[Problem details] Retype the data below exactly, skipping pictures.

Source data:
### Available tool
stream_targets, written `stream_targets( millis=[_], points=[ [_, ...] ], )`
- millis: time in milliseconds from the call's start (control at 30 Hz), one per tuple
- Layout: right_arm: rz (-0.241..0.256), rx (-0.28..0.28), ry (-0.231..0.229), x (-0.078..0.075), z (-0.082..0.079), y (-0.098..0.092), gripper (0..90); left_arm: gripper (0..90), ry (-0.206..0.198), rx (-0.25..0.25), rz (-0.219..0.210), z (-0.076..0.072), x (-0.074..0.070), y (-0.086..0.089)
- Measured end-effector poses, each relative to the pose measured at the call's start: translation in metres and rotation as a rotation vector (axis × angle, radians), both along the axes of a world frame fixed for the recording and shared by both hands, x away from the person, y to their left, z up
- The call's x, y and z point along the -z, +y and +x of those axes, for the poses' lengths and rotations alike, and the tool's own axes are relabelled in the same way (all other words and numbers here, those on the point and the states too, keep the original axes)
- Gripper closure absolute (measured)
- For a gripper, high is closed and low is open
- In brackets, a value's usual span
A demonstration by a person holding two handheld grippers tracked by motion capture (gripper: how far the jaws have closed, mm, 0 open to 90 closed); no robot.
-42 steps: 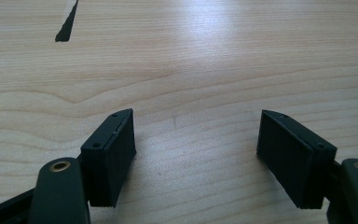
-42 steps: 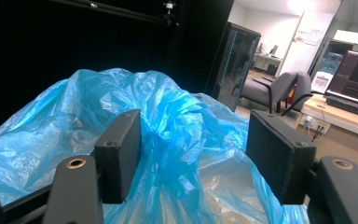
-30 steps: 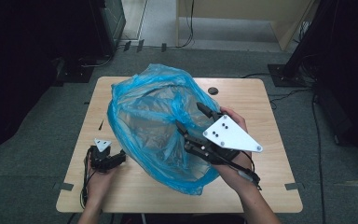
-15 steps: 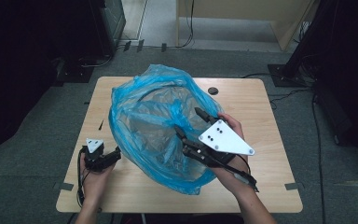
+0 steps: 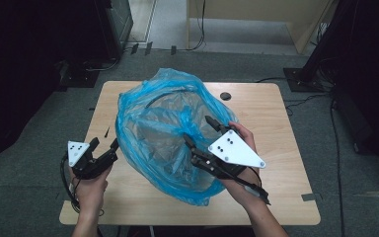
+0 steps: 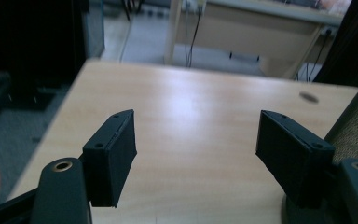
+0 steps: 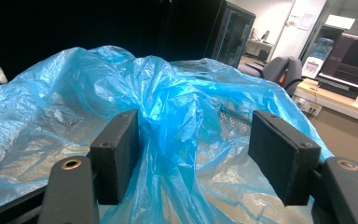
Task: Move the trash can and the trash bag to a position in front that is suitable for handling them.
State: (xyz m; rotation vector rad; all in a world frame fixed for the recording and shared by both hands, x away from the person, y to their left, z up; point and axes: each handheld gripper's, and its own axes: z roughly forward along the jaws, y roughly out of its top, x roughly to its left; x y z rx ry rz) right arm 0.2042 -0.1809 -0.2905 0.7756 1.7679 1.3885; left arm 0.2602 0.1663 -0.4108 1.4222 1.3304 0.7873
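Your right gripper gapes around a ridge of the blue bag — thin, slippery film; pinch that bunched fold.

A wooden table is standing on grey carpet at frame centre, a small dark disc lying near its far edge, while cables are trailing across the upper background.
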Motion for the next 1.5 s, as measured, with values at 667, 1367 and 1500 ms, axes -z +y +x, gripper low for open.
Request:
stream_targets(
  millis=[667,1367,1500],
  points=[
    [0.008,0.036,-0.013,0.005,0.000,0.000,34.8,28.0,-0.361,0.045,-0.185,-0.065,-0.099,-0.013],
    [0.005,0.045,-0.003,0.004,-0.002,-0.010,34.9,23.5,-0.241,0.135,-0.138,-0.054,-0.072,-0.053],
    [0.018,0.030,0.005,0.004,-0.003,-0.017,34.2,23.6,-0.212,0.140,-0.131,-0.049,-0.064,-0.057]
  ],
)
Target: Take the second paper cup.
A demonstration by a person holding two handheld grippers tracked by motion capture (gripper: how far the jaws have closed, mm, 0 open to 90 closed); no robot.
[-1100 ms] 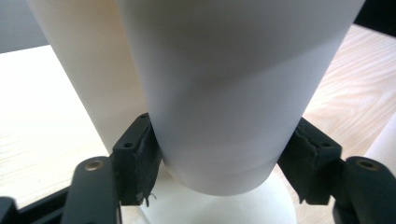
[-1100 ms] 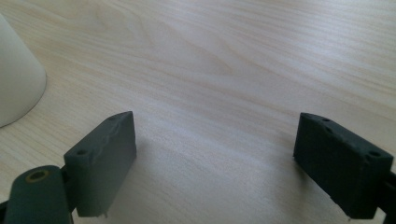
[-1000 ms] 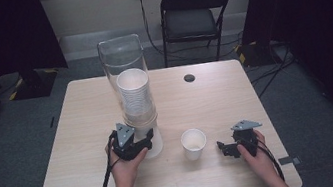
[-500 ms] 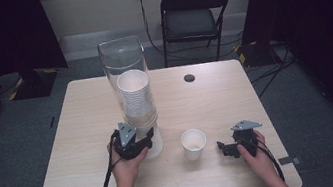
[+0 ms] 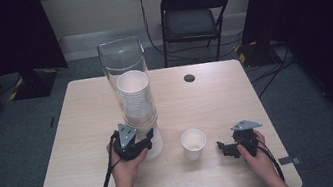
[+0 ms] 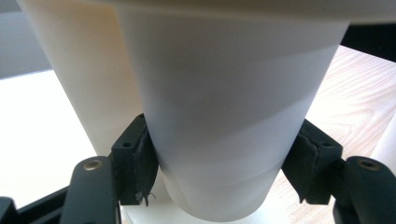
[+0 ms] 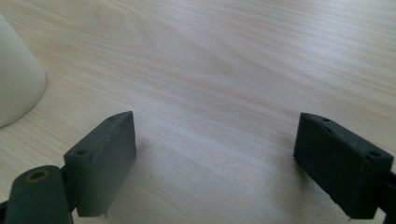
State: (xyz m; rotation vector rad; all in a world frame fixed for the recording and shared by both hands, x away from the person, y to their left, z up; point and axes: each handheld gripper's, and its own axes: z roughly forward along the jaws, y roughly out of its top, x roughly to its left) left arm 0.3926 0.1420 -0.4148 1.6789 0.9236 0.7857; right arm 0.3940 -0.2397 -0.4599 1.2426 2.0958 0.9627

[Response to the exercise]
### Available tool
stream_targets, written `stream_targets( millis=[_], points=[ [_, ...] ], )`
- millis: time in milliseconds from the call's start (control at 30 Hz), one per tuple
- Layout: right_arm: rz (-0.241..0.256), rx (-0.28..0.28), ry (-0.231..0.229), x (-0.078..0.075), z (-0.082..0.079), y (-0.098..0.092), gripper (0..90); left_arm: gripper (0..90), ry (-0.206..0.198), rx (-0.25..0.25), rz (-0.219..0.210), z (-0.076..0.072), x (-0.074..0.070), y (-0.086..0.089)
- Measured end-effector poses, each relative to the pose measured at the call's start: translation in metres and rotation as a rotation vector (axis × angle, radians), both along the axes of a world frame fixed for the recording and shared by both hands, x away from the person, y to their left, z up
- The call's x, y and z point along the -z, +y and +x of those axes, for the poses' lengths and rotations alike, and the tool's own axes are relabelled in the same way (all other words and numbers here, those on the point and the states too, keep the original axes)
- Gripper closure absolute (measured)
- For a gripper, high is closed and low is open
- In brackets, a value's usual span
A demonstration by a person holding two handheld grippers tracked by motion capture (gripper: how far the jaws have closed, mm, 0 open to 90 closed); no robot.
-42 steps: 
-42 steps: 
-30 steps: 
-15 steps: 
+0 steps: 
+0 steps: 
+0 steps: 
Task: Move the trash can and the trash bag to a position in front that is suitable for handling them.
State: (xyz m; rotation vector rad; all in a world frame fixed for the recording and shared by both hands, x away from the person, y to their left, z up; point and axes: each handheld gripper's, and its own axes: z roughly forward along the jaws, y roughly out of its top, x roughly to its left; x y z rx ry rz) right arm 0.2042 -0.1809 -0.2905 0.7756 1.7679 1.3885; left arm 0.2602 0.1663 -0.4108 1.4222 1.3304 0.7873
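Your right gripper gapes around a ridge of the blue bag — thin, slippery film; pinch that bunched fold.

A wooden table is standing on grey carpet at frame centre, a small dark disc lying near its far edge, while cables are trailing across the upper background.
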Motion for the next 1.5 s, as measured, with values at 667, 1367 and 1500 ms, axes -z +y +x, gripper low for open.
Request:
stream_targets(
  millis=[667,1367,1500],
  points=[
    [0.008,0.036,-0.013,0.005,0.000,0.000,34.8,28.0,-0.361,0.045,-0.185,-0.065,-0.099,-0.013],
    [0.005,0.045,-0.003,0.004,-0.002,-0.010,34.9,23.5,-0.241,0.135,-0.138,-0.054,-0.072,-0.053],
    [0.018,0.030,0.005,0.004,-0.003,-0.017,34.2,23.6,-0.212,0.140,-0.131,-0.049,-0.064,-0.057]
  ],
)
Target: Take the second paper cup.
A demonstration by a person holding two handheld grippers tracked by motion capture (gripper: how far the jaws have closed, mm, 0 open to 90 closed); no robot.
[-1100 ms] 
[-1100 ms] 
[-1000 ms] 
[-500 ms] 
[+0 ms] 
[+0 ms] 
[+0 ms] 
State: (xyz m; rotation vector rad; all in a world frame fixed for the recording and shared by both hands, x away from the person, y to their left, z up; point and axes: each handheld gripper's, and its own axes: z roughly forward along the jaws, y roughly out of its top, x roughly to its left) left arm 0.3926 0.1420 -0.4148 1.6789 0.9236 0.7857; right arm 0.3940 -0.2397 -0.4599 1.2426 2.0958 0.9627

That completes the answer.